Share

Danish and Dya

“Heh! Jaga tangan lo!”

Pramudya terkesiap ketika harusnya dia kembali menerima pukulan di kepala namun tubuh seseorang menghalangi serangan itu di hadapannya. Gadis itu mengintip dari balik kelopak mata yang tertutup rapat, Danish ada di sana. Dia memakai setelan Balenciaga satu set kaus dengan kemeja jins yang dibeli bulan lalu oleh Pradnya. Dan... Pramudya merasa lega.

“Jagain tuh cewek lo, jangan kegatelan sama cowok orang!”

“Lo yang harusnya jagain buaya itu, sialan!”

Adu mulut tak terhindarkan, Pramudya tidak tahu apa yang terjadi pada Danish hari ini hingga dia tiba-tiba muncul bahkan tak sampai dua jam setelah terakhir kali mengirim lokasi via pesan. Lalu setelahnya, Danish mengamuk seperti banteng gila, berlebihan sekali melihat dia marah besar hanya karena memergoki gadis itu menampar wajah Pramudya. Pasti ada sesuatu, Danish hanya butuh pelampiasan.

“Lo juga!” Dia masih mengomel sambil menyeret Pramudya berjalan ke parkiran. “Jangan gampang kepancing, Dya! Apa bagusnya lo jalan sama cowok orang? Lo nggak ada kerjaan apa?!”

“Nggak ada,” jawab Pramudya santai. “Gue udah pulang kuliah, cuma ada 1 kelas bareng dosen hari ini, jadi siangan gue bebas.”

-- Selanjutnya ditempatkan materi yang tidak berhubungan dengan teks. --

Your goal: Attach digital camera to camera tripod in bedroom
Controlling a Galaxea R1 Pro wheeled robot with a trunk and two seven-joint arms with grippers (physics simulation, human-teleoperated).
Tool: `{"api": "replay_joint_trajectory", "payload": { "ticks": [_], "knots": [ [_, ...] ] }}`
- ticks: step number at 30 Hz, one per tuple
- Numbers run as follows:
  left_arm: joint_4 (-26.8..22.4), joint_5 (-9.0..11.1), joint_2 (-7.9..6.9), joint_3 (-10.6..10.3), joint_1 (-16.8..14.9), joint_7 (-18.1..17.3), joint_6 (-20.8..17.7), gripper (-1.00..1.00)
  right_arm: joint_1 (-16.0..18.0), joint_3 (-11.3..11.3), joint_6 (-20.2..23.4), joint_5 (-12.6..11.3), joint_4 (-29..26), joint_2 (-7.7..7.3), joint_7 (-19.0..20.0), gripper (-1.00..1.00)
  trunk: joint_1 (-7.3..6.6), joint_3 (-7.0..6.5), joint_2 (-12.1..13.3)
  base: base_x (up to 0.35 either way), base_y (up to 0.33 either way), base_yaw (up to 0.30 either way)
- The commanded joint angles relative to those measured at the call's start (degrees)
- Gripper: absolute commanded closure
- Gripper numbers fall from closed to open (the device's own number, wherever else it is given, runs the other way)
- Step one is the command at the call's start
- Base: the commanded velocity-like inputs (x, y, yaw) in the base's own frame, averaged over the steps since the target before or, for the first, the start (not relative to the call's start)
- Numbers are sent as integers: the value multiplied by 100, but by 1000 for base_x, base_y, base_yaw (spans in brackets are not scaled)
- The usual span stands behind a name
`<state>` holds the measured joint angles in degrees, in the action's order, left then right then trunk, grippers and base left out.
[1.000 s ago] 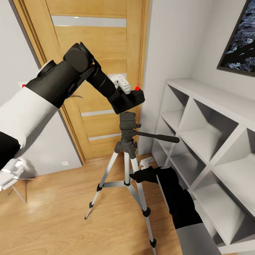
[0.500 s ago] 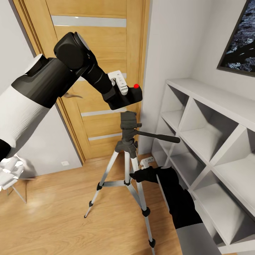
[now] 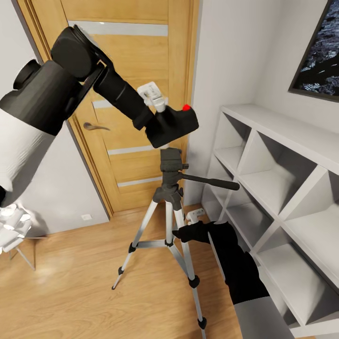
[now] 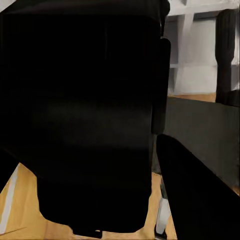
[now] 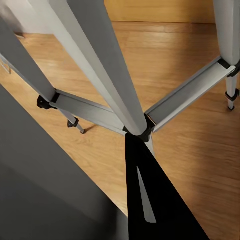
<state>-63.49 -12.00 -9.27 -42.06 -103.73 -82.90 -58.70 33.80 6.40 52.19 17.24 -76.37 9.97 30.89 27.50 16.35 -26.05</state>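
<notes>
My left gripper [image 3: 162, 123] is shut on the digital camera [image 3: 173, 125], a small black body with a red button [image 3: 186, 107] at its upper corner. The camera hangs tilted just above the black head [image 3: 170, 162] of the camera tripod [image 3: 168, 207], with a small gap. In the left wrist view the camera [image 4: 95, 115] blocks most of the picture. The tripod's black pan handle [image 3: 212, 182] sticks out to the right. My right gripper [image 3: 182, 234] is shut on a silver tripod leg [image 5: 100, 65], which runs between its dark fingers [image 5: 155, 200].
A wooden door [image 3: 132, 61] with a lever handle [image 3: 94, 126] stands behind the tripod. White shelving [image 3: 282, 188] lines the right wall under a dark framed picture [image 3: 318, 52]. Light wood floor [image 3: 80, 292] spreads at the left, with a white object [image 3: 12, 230] at the edge.
My left arm's elbow has risen and swung left. The camera lifted slightly off the tripod head and tilted, shifting a little right. The right gripper and tripod stayed still.
</notes>
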Motion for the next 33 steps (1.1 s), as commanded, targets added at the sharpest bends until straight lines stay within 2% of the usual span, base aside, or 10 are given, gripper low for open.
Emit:
{"api": "replay_joint_trajectory", "payload": {
  "ticks": [1,2,3,7,15,25,29,33],
  "knots": [
    [-26,57,-99,24,-13,-67,-48,100,4,-9,-42,368,219,3,48,100,4,11,-8,0,0,0],
    [-41,98,-147,34,-13,-67,-47,100,4,-8,-42,368,219,3,48,100,4,11,-8,0,0,0],
    [-181,187,-332,58,-19,-65,-48,100,4,-9,-42,368,219,3,49,100,4,11,-8,0,0,0],
    [-523,237,-512,75,-19,-60,-50,100,4,-8,-42,368,219,3,48,100,4,11,-8,0,0,0],
    [-674,253,-556,83,-19,-59,-53,100,4,-14,-42,368,226,3,43,100,4,11,-8,0,0,0],
    [-768,264,-499,80,-25,-59,-54,100,4,-11,-42,368,228,3,33,100,4,11,-8,0,0,0],
    [-854,273,-507,67,-209,-59,-59,100,4,-14,-42,368,228,3,32,100,4,11,-8,0,0,0],
    [-885,279,-499,41,-536,-59,-72,100,4,-15,-42,364,228,3,27,100,4,11,-8,0,0,0]
  ]
}}
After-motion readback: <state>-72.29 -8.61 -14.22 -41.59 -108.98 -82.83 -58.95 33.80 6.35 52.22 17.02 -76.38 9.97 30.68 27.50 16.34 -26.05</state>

Danish menahan teriakan dengan cara menarik dan mengembuskan napas keras-keras. “Bukan itu maksudnya!” Dia menggeram gusar.

“Jadi?” Gadis itu menyengir dan menyandarkan tubuh di sisi mobil Danish. “Lo udah makan siang, Nish?”

Fuck, Dya.” Danish masih tidak mengerti apa yang terjadi padanya.

Seusai kelas, dia merasa bosan dan dengan impulsif mengikuti jalur tempat Pramudya mengirim lokasi terakhir padanya. Dia tidak tahu kenapa, tiba-tiba saja ingin meyakinkan diri, apa Pramudya benar-benar di Jakarta hari ini? Bahkan bukan Jumat, dan... kenapa? Lalu yang didapatinya adalah perseteruan barusan. Dya bersama pacar orang dan kepergok kemudian terlibat baku hantam.

“Lo sinting,” umpat Danish pelan. Walau jujur saja, dia merasa lega karena mengumpati orang setelah dua hari merasa tertekan. “Cowok barusan itu punya cewek, Dya. Lo jangan deket-dekat sama dia,” omelnya. “Jangan ganjen! Jangan kegatelan jadi orang!”

“Cowoknya yang gatel,” balas Pramudya tak terima. Kenapa orang-orang selalu menyalahkan pihak perempuan jika terjadi perselingkuhan? Orang ketiga tidak akan masuk andai pintunya tidak dibuka, kan? Oh, tapi masih ada jendela, dia bisa masuk lewat sana.

“Cuma orang gila yang percaya.” Danish melipat tangan di dada, berdiri menjulang di depan Pramudya. “Lo sama kelakuan lo gampang banget dihafal, lo makin semangat gangguin hubungan orang setelah denger tudingan, kan? Kayak yang lo lakuin selama ini ke gue sama Sayna.”

“Gue?” Pramudya menunjuk dada. “Gue ngapain ke kalian berdua?” tanyanya.

Err... apa dia amnesia? “Eh, lo tiap Jumat shareloc ke gue, nyamper-nyamperin ke Jakarta biar apa?”

Gadis itu menggelengkan kepala, ekspresinya datar tak terbaca. “Gue nggak tahu kalau datang ke Jakarta tiap Jumat disebut gangguin hubungan lo sama Sayna,” ujarnya. “Gue bahkan nggak pernah minta lo datang, gue cuma kasih tahu lokasi gue di mana.”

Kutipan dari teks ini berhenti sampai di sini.